The message on this our very historic card was typed onto a postal card which was pre-printed with a 1 cent green stamp, dated March 15, 1921. The message states that it was a very rainy night in Yonkers, New York and the operator had to close down his amateur wireless station because his spark wireless transmission was causing too much interference in the neighbor's radio receivers. The amateur radio station was licensed as 2AAC, which is rubber stamped in large letters on the QSL card, and the QSO contact was with amateur station 3QW in Pottstown, Pennsylvania.
In addition to this early 1921 QSO card, we are also holding eight QSL cards confirming two way QSO contacts during the year 1922. Most of these cards are pre-printed postal cards with the 1 cent green stamp already printed on the address side of the card. The callsign of the amateur radio station shown on some of these cards is quite huge, either pre-printed in red or green, or rubber stamped in violet color.
All of these QSL-QSO cards mentioned thus far were issued in the United States. However, we are also holding two QSL cards of this nature that were issued in other countries during the following year 1923. One card is from France and the other is from Canada.

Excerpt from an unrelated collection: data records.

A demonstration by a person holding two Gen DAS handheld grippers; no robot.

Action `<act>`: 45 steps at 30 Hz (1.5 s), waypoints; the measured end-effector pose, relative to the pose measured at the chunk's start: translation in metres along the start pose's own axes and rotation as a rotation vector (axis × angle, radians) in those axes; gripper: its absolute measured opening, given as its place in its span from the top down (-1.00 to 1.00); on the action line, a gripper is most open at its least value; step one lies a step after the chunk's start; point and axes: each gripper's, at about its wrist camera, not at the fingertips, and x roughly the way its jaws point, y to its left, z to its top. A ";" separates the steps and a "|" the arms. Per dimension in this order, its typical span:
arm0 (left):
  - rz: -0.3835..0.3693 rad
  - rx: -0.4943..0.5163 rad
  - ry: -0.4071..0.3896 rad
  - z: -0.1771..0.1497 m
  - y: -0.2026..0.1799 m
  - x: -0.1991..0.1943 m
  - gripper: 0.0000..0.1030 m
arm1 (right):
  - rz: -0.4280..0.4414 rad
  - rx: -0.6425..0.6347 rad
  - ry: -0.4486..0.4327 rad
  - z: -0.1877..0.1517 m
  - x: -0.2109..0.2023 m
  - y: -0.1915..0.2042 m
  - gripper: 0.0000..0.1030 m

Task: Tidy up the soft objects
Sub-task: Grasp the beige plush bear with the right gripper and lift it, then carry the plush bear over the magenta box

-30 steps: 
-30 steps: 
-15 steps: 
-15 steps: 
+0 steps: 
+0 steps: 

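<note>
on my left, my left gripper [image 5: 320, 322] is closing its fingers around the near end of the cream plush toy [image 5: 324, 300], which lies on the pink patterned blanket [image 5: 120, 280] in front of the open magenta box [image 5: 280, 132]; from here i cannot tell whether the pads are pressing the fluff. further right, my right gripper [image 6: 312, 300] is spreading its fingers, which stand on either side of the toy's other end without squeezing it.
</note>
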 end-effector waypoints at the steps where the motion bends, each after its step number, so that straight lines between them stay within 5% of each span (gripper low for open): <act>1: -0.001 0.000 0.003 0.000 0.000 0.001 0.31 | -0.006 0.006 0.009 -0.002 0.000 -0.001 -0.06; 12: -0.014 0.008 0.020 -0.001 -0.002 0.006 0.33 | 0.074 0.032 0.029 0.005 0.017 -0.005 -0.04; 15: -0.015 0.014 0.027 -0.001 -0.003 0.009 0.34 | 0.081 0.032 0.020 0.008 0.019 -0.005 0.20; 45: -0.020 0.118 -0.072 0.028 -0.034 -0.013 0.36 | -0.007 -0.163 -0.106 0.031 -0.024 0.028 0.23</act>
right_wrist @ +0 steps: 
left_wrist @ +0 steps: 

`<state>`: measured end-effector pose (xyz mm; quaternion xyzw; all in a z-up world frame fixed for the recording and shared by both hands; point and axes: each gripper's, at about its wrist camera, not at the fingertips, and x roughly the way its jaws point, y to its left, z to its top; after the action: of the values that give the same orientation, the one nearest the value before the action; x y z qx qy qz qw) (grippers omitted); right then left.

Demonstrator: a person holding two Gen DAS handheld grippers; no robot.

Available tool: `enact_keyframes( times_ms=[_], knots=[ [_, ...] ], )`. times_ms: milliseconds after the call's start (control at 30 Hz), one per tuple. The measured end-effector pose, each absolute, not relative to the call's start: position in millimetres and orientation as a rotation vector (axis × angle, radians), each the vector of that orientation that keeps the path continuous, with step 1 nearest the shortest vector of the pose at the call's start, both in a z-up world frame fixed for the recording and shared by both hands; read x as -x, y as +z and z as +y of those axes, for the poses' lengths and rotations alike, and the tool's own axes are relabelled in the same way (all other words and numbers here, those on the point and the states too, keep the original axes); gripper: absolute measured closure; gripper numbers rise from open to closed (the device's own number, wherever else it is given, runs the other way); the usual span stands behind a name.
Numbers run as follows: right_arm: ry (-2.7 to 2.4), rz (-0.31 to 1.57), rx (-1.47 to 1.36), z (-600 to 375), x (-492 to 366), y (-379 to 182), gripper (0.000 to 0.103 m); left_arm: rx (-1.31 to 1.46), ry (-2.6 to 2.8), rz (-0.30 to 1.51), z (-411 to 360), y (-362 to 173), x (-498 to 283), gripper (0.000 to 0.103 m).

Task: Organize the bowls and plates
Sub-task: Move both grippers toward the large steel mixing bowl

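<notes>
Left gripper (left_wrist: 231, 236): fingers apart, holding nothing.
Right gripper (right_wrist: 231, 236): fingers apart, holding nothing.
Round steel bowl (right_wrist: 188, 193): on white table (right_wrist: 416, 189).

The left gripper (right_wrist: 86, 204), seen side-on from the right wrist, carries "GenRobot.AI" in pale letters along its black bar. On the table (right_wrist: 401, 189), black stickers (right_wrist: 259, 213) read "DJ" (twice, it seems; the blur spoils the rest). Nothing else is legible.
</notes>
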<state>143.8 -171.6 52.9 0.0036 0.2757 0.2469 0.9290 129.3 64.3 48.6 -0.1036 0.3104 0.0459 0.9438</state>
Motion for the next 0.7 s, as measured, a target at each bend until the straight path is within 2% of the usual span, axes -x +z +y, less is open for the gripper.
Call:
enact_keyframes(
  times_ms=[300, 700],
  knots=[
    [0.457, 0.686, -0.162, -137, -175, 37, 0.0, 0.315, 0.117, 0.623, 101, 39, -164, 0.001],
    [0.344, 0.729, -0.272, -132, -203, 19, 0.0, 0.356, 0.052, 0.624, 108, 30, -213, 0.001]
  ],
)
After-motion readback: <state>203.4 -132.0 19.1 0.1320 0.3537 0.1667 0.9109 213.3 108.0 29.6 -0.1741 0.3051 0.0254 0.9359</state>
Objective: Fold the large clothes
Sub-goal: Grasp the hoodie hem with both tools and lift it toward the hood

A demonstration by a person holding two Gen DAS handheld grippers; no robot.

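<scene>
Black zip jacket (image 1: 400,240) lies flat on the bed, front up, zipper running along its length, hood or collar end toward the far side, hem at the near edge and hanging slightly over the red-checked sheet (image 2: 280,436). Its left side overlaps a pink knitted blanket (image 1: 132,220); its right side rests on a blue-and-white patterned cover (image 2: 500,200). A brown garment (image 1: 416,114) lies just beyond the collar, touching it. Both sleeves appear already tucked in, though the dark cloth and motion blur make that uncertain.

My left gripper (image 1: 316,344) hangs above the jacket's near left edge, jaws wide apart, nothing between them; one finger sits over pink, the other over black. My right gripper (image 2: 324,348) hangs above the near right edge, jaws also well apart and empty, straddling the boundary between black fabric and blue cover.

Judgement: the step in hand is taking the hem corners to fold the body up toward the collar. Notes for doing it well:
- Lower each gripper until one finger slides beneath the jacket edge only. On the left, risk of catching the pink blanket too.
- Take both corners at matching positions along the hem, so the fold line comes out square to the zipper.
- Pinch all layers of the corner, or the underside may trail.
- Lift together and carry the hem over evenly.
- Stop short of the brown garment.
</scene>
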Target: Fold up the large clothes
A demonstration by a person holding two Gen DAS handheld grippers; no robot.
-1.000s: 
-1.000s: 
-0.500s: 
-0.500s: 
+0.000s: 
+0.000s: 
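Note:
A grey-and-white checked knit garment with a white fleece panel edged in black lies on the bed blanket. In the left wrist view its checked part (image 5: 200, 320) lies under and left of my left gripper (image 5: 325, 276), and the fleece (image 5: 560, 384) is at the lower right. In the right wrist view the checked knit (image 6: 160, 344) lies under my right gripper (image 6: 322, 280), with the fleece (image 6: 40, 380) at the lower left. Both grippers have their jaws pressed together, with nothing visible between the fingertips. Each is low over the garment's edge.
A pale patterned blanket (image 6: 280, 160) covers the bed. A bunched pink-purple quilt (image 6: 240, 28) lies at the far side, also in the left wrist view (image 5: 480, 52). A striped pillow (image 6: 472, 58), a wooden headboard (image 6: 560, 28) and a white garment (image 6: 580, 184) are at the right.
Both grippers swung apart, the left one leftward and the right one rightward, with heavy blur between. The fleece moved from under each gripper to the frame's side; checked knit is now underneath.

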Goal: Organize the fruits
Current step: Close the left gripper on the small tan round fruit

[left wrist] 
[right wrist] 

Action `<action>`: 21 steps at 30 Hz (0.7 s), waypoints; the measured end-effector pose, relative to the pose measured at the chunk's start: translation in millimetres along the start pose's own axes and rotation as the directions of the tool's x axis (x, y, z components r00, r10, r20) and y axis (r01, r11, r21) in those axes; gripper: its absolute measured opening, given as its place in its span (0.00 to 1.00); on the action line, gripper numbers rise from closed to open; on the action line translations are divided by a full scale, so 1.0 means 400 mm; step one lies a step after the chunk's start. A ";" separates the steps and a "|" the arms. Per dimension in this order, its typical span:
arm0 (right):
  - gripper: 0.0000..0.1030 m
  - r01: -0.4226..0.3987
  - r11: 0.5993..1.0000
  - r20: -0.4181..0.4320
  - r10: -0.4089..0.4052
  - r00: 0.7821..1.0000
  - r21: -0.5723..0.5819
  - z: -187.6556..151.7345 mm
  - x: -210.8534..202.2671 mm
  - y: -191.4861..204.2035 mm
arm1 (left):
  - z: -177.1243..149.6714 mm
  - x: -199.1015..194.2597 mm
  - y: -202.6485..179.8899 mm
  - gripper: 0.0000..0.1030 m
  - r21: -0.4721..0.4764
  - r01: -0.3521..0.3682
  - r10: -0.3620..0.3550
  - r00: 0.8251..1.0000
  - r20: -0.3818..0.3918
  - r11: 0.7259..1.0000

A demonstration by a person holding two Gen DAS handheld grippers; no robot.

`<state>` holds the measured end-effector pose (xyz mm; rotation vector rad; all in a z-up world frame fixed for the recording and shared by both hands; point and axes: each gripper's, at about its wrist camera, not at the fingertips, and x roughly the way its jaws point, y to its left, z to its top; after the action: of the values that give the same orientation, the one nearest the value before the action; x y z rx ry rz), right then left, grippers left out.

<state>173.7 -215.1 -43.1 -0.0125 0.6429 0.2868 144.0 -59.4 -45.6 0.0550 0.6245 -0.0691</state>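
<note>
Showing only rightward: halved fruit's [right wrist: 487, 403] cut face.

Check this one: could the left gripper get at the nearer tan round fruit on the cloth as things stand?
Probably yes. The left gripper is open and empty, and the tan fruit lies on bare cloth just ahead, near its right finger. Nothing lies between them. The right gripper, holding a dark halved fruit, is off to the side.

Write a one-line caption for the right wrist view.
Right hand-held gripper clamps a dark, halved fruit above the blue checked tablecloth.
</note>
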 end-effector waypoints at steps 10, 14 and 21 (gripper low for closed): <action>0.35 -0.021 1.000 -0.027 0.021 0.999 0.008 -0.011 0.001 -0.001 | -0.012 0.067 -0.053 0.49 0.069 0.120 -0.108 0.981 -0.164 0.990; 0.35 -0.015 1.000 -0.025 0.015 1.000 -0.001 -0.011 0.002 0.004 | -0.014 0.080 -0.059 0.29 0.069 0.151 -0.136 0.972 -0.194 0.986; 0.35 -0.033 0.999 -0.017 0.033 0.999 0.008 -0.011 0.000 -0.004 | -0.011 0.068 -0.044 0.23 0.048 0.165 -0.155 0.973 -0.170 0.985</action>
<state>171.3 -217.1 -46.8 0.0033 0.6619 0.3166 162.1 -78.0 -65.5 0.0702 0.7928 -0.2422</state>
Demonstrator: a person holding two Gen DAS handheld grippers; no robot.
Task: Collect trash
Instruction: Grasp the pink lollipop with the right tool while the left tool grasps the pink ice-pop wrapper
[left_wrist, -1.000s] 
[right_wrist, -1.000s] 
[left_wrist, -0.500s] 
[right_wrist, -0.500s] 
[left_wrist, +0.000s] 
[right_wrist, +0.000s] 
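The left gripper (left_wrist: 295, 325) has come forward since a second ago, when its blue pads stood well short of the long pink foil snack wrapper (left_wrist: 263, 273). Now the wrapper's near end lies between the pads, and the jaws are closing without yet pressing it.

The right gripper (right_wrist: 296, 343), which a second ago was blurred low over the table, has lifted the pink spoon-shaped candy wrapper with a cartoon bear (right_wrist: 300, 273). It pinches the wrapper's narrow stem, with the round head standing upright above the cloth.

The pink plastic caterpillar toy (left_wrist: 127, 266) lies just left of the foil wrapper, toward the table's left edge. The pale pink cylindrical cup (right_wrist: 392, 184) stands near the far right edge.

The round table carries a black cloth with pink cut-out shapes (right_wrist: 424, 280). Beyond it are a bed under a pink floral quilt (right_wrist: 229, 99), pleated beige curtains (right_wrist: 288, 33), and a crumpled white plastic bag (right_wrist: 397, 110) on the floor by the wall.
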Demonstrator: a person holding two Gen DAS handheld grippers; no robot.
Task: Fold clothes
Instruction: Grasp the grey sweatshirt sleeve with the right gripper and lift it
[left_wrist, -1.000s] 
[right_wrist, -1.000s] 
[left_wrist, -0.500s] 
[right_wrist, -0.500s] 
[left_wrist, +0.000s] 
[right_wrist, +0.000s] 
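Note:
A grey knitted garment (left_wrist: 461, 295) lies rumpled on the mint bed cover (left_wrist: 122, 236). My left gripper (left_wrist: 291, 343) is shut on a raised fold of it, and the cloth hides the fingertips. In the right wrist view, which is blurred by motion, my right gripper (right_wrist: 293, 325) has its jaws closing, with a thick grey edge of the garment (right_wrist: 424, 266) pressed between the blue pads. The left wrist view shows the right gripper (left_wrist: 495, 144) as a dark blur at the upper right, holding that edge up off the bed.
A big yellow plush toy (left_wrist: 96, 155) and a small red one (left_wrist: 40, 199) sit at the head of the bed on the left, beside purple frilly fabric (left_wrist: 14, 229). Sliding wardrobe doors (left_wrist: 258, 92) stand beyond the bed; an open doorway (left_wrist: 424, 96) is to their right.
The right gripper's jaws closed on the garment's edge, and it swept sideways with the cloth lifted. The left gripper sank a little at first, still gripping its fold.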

The French card, dated July 22, 1923, is slightly oversized with red and green print on a manila card. This card was issued by station 8EN in Marseille to another French station, F2AB, at an unstated location. The Canadian card carries a regular 2 cent green stamp, and the text is in black ink, with also large red lettering and a large green callsign. This card was issued by station 2BE in Province Quebec to station 1AYI in Roxbury, Massachusetts on November 11, 1923.
Well, that's the story about very early QSL cards that were issued by amateur radio operators to confirm a two way QSO contact by wireless or radio. On the next occasion, we will tell the story about early "Applause Cards," which were a feature of early radio broadcasting in the United States.